A second aspect of the present invention inheres in the beryllium-copper according to the first aspect, wherein the beryllium-copper is structured with a weight ratio of Cu100-(a-b)BeaCob (0.4%≦a≦2.0%, 0.15%≦b≦2.8%, and a+b≦3.5%), or a weight ratio of Cu100-(C-d)BecNid (0.05%≦c≦0.6%, 1.0%≦d≦2.4%, and c+d≦3.0%).

A third aspect of the present invention inheres in the beryllium-copper according to the first aspect, wherein the beryllium-copper is formed by holding the beryllium-copper for a predetermined solid solution time in a solid solution temperature range in which Be is dissolved into the Cu; cooling the beryllium-copper at a cooling speed at which the Be remains dissolved in the Cu; applying plastic strain to a cooled beryllium-copper over multiple times in a processing temperature range in which the Be is not precipitated; and holding the beryllium-copper to which the plastic strain is applied for a predetermined age hardening time in a precipitation temperature range in which the Be is precipitated.

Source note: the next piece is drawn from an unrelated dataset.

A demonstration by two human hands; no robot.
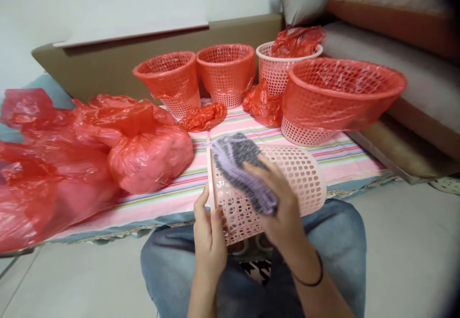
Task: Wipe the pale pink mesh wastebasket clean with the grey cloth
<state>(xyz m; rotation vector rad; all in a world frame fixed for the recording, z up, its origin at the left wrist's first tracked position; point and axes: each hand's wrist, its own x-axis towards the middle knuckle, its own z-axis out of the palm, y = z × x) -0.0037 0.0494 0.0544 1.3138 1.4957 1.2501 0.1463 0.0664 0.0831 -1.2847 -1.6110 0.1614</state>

A fourth aspect of the present invention inheres in the beryllium-copper according to the first aspect, wherein the average grain size of the crystal grains is calculated by a crystal orientation analysis method, the crystal orientation analysis method encompassing obtaining a crystal grain size distribution by counting a boundary with an orientation deviation θ of 2° or larger as a crystal grain boundary by using a Scanning Electron Microscope/Electron Back Scatter Diffraction Pattern method; confirming that an average orientation deviation θ of a total count is 15° or larger; and calculating the average grain size from the crystal grain size distribution.

A fifth aspect of the present invention inheres in a method for producing beryllium-copper which contains at least Be and Cu, encompassing holding the beryllium-copper for a predetermined solid solution time in a solid solution temperature range in which Be is dissolved into the Cu; cooling the beryllium-copper at a cooling speed at which the Be remains dissolved in the Cu; applying plastic strain to a cooled beryllium-copper over multiple times in a processing temperature range in which the Be is not precipitated; and holding the beryllium-copper to which the plastic strain is applied for a predetermined age hardening time in a precipitation temperature range in which the Be is precipitated.

According to the fifth aspect of the present invention, by adding plastic strain to the beryllium-copper within a processing temperature range in which Be is not precipitated, generation of an oxidized scale can be suppressed.

Moreover, by applying the plastic strain to beryllium-copper over multiple times, an amount of plastic strain applied to the beryllium-copper (an accumulated amount of strain) is increased without strictly controlling processing temperature and processing time, thus producing the beryllium-copper having uniform and fine crystal grains.

Furthermore, by applying the plastic strain to the beryllium-copper before an age hardening is performed, a difficulty in adding plastic strain as working hardening advances can be avoided.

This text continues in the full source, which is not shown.